XGBoost.jl
XGBoost.jl copied to clipboard
Huge import latency caused by `Term`, `GPUArrays`, and `CUDA`
julia> @time_imports using XGBoost
17.5 ms SparseMatricesCSR
17.1 ms AbstractTrees
7.5 ms OrderedCollections
0.1 ms SnoopPrecompile
68.5 ms Parsers 11.99% compilation time
12.0 ms StructTypes
71.2 ms JSON3
0.2 ms DataValueInterfaces
1.2 ms DataAPI
0.1 ms IteratorInterfaceExtensions
0.1 ms TableTraits
13.6 ms Tables
3.7 ms DocStringExtensions 75.50% compilation time
62.0 ms Highlights
1.3 ms MyterialColors
0.1 ms UnPack
0.3 ms Parameters
3.1 ms ProgressLogging
1.2 ms UnicodeFun
1.8 ms CodeTracking
958.0 ms Term
4.1 ms CEnum
20.1 ms Preferences
0.4 ms JLLWrappers
5.7 ms LLVMExtra_jll 59.12% compilation time
186.4 ms LLVM 41.51% compilation time (100% recompilation)
0.4 ms ExprTools
132.5 ms TimerOutputs 11.86% compilation time
551.1 ms GPUCompiler 1.29% compilation time
0.4 ms Adapt
0.1 ms Reexport
3.5 ms GPUArraysCore
876.0 ms GPUArrays
0.6 ms Requires
8.6 ms BFloat16s
0.7 ms CompilerSupportLibraries_jll
32.6 ms RandomNumbers 33.48% compilation time (13% recompilation)
7.7 ms Random123
1.2 ms Compat
82.5 ms ChainRulesCore
11.3 ms AbstractFFTs
1625.2 ms CUDA 0.75% compilation time
16.4 ms CUDA_Driver_jll 94.73% compilation time
0.2 ms CUDA_Runtime_jll
2.4 ms XGBoost_jll
9.5 ms XGBoost
I suppose an argument can be made for removing Term
, but how would you propose to remove CUDA
without removing important GPU features?
I'm wondering if you just need GPUArrays.jl
for interface
Ah, that's a good point... technically this supports CuArray
and not any other type of GPU array, but I suppose it wouldn't be so bad to use GPUArray
and let it crash in some other way of somebody tries to use something other than a CuArray
(pretty sure libxgboost will crash somewhere).
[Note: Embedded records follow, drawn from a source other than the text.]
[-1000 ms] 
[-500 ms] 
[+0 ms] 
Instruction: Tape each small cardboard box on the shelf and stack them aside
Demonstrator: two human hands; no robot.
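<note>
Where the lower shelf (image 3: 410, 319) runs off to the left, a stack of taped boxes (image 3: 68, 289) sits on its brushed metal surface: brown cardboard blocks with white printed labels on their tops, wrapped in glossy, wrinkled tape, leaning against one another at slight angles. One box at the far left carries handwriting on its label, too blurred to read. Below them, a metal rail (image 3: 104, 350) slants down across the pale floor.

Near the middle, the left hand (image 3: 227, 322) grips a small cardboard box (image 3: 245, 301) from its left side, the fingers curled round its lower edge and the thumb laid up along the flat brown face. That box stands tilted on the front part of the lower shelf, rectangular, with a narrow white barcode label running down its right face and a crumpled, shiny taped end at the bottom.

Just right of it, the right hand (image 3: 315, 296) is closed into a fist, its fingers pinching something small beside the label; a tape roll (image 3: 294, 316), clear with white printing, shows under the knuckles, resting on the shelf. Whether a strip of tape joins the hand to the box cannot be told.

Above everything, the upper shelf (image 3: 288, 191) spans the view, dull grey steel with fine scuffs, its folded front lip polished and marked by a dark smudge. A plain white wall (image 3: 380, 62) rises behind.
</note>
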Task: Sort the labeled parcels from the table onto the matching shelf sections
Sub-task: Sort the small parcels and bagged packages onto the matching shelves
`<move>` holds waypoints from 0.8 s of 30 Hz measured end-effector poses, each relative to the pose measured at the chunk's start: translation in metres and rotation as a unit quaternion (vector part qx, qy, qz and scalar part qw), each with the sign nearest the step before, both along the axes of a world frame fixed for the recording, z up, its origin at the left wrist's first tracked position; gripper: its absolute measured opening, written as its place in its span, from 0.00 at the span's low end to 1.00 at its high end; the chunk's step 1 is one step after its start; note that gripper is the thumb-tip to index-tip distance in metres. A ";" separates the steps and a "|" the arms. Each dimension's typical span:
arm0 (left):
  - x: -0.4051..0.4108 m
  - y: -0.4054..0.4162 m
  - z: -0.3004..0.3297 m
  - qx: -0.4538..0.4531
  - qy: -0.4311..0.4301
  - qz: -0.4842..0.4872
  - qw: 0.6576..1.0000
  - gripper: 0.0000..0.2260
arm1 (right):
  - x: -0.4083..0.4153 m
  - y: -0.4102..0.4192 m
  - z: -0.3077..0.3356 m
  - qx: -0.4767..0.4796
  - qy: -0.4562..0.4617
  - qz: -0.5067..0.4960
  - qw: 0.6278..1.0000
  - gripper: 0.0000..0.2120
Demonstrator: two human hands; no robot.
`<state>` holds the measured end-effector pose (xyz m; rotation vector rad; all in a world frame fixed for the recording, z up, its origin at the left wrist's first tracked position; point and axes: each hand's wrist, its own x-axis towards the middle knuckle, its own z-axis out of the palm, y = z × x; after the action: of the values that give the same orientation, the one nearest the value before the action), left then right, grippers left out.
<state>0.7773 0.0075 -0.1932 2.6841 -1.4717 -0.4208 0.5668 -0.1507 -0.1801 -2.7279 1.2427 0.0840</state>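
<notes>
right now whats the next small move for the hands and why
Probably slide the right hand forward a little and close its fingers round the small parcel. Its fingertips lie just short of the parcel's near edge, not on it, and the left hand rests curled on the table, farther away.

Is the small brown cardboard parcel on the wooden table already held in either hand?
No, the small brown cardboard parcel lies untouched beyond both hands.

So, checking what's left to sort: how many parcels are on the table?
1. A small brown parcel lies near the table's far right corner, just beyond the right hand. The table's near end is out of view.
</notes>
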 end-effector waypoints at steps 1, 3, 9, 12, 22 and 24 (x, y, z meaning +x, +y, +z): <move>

Anyone else have opinions on this? I'm definitely willing to do the PR and make the change if there is consensus, but I'm not completely confident that nobody will take issue with it.
yeah, thanks for the GPU support, I'm just experience slow loading time on my poor cluster login node so no rush
IMO even GPUArrays alone seems to increase loading times quite significantly. It's nice to have GPU support but personally usually I do not have access to dedicated GPUs, so to me it rather seems to be an extension than a basic part of the package (also highlighted by the fact that GPU support was added only recently). Maybe it would be better to use weak dependencies on Julia >= 1.9 and Requires on older Julia versions (https://pkgdocs.julialang.org/dev/creating-packages/#Conditional-loading-of-code-in-packages-(Extensions)).
what about https://github.com/JuliaGPU/GPUArrays.jl/tree/master/lib/GPUArraysCore
It's nice to have GPU support but personally usually I do not have access to dedicated GPUs, so to me it rather seems
yeah I agree with this
I'm not sure exactly what can be done with weak dependencies, but I'm certainly open to exploring it once 1.9 is released.
Personally I'm not too fond of the argument that stuff should be removed just because it has to compile. Compilation is just part of life, it's an issue for the compiler, not individual packages. That dependencies should be trimmed where possible seems like a significantly better argument to me.
That said, I'm at least open to all the specific proposals made here: yes using GPUArrays
only sounds good to me, I'm happy to embrace weak dependencies, and arguably the functionality I'm using Term for belongs in another package. On the other hand I don't like the idea of having a separate package for GPU support at all.
Of course I'm not the only maintainer of this, so my opinion is hardly authoritative.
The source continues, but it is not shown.